Socializing over dinner is a female thing. It's not like I ever call up my buddy, Joe, and say, 'I haven't talked to you in awhile! Let's catch up over dinner!' NO! Of course, not. Guys like to 'hang out' or 'shoot the shit.' Socialize over beer or go watch a movie or go shoot some pool. Listen, if a guy is asking a girl out to dinner, it's because he wants to go to dinner with her. Otherwise, he'd say, 'Let's hang out. Let's have a drink/watch a movie/shoot some pool.' We don't do dinner, do we?

Well, explained that way, I can see that. And he's right - we don't do dinner, at least not since we dated. (Another reason I am predisposed to believe what he says especially when there's an outright connection to where we stand/once stood). However, I am not convinced. This is a la He's Just Not That Into You, but I do believe that if a man is attracted and interested in a woman, he will let her know. Nothing will be vague - it will be crystal clear: THIS IS A DATE.

Tuesday, March 02, 2010

There's something about you that makes people really like you. You're magnetic.

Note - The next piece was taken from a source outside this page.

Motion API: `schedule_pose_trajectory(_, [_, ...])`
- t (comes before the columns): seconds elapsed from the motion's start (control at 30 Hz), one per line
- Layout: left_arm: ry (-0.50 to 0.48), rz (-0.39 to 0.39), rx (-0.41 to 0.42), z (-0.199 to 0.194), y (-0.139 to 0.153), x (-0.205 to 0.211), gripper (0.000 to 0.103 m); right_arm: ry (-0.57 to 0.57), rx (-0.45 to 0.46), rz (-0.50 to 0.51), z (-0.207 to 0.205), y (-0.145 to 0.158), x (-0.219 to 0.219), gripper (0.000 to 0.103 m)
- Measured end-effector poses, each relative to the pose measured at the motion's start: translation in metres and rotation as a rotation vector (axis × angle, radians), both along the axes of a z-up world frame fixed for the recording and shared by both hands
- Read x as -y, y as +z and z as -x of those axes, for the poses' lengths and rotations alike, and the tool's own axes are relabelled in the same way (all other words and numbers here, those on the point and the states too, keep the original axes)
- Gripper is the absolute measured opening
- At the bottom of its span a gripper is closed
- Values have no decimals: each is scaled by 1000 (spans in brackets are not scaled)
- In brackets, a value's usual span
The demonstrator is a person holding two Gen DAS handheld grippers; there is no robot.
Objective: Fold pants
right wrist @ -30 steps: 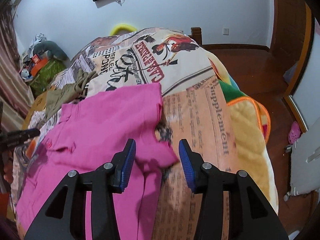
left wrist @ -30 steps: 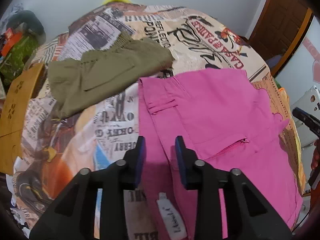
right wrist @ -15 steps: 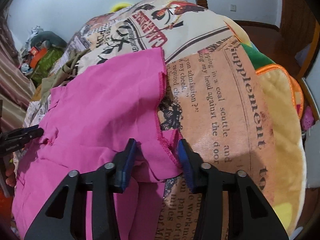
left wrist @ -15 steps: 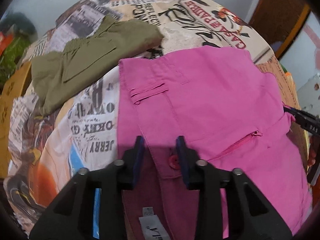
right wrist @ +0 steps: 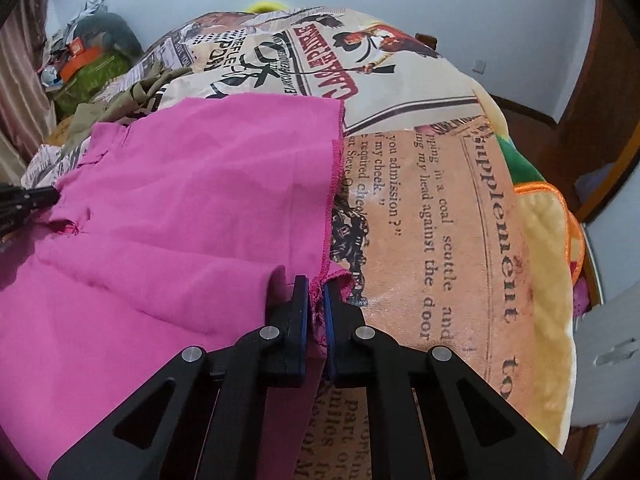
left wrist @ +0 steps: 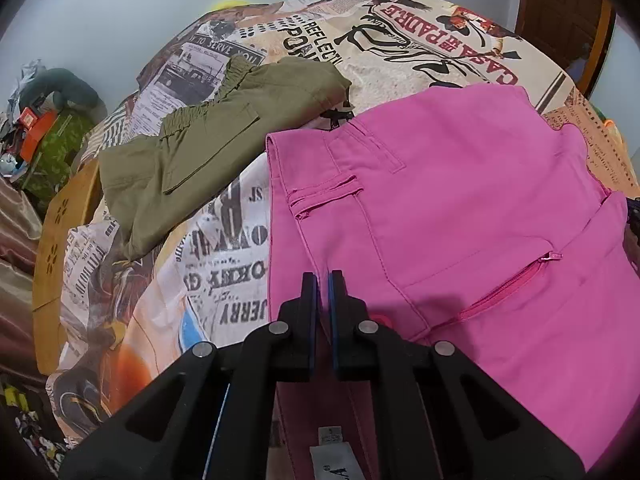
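The pink pants (left wrist: 460,200) lie spread on a bed with a newspaper-print cover (left wrist: 224,264). In the left wrist view my left gripper (left wrist: 323,280) is shut on the pants' waistband near the button. In the right wrist view the pink pants (right wrist: 192,208) stretch to the left, and my right gripper (right wrist: 316,284) is shut on their stitched hem edge. The left gripper's tip (right wrist: 36,198) shows at the far left of that view, on the fabric.
Folded olive-green pants (left wrist: 208,152) lie on the bed beyond and left of the pink ones. A cluttered pile (right wrist: 88,60) sits at the far left by the wall. The bed's right edge has an orange-trimmed yellow blanket (right wrist: 548,232). A wooden door (left wrist: 560,12) stands at the right.
Both grippers have come down onto the pink pants and shut, the left on the waistband and the right on the hem edge. They were open before.
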State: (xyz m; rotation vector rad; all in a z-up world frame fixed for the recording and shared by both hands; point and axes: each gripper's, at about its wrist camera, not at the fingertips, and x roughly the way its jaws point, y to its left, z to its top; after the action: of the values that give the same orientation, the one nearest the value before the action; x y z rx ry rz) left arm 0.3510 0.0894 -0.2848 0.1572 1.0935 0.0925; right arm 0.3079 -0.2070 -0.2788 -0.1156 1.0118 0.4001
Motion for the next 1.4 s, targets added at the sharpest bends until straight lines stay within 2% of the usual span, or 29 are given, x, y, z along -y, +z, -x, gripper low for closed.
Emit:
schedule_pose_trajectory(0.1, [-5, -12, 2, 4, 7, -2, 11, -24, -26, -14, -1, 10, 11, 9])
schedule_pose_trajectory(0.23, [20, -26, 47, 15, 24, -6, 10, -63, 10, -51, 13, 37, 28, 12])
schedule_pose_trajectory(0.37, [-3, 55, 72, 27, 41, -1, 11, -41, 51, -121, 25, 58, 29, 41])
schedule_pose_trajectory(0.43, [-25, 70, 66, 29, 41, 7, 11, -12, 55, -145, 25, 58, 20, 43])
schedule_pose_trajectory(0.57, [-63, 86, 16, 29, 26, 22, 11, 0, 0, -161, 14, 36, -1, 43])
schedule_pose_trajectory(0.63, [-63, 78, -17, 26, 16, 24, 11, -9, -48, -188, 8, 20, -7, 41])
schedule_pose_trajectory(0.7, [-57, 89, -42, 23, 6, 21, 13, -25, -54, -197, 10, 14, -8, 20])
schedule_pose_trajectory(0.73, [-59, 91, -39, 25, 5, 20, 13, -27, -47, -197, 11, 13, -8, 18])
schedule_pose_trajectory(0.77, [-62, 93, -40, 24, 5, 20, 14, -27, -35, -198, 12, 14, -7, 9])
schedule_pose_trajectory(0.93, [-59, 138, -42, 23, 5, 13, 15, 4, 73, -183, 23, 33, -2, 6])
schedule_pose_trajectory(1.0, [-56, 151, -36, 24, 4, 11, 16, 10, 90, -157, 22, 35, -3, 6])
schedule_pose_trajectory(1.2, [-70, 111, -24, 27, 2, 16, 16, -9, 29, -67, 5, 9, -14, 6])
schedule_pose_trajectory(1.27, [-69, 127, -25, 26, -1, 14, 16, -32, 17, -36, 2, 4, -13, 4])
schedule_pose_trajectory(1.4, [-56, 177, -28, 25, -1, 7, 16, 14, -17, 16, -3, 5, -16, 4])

About a year ago, a friend said something similar to me. At the time, I thought he was just saying it to be nice. I've always considered myself to be rather shy, slightly introverted, and somewhat of a wallflower. I do well in one-on-one or small gathering situations, but thrown into a larger group or party and I tend to shut down. In many circumstances, I attempt to make a good impression on people, but I leave feeling like I've left a fairly mediocre to no impression at all. I often believe that people forget about me soon after meeting me.

Needless to say, I was extremely skeptical about people being "drawn to me" or *really* liking me. In the last few months, however, I have been told much the same from various people, including friends I've known for quite some time and others I had recently become acquainted with. So when yet another friend made the aforementioned statement to me last night, I decided I should sit up straight, pay attention, and take her word for it.

If I take it as truth, though, I have to try to understand the reasoning behind it. Why do I attract people? What am I doing or saying that makes people take such a liking to me?

"[My] first impression [of you] was that you are really cool and nice."

This was a nice albeit vague thing to hear. But I think I get it:
  • I'm easy to talk to because I listen. I'm also, therefore, down to earth.

  • I have a wide variety of interests so there's a high probability I have something in common with most people.

  • Oh yeah. And I'm nice.

When did nice people become a scarcity? A week ago, I volunteered to bring my friend soup, orange juice, and medicine because he told me he was starting to get sick. I thought I was just extending a courtesy any friend would put forth, but he seemed surprised by it. He told me I was sweet to offer to bring him a care package. Again, I thought I was just being a good friend.

I like being nice, sweet, and a good friend. Maybe people are drawn to me because that is rare to find these days.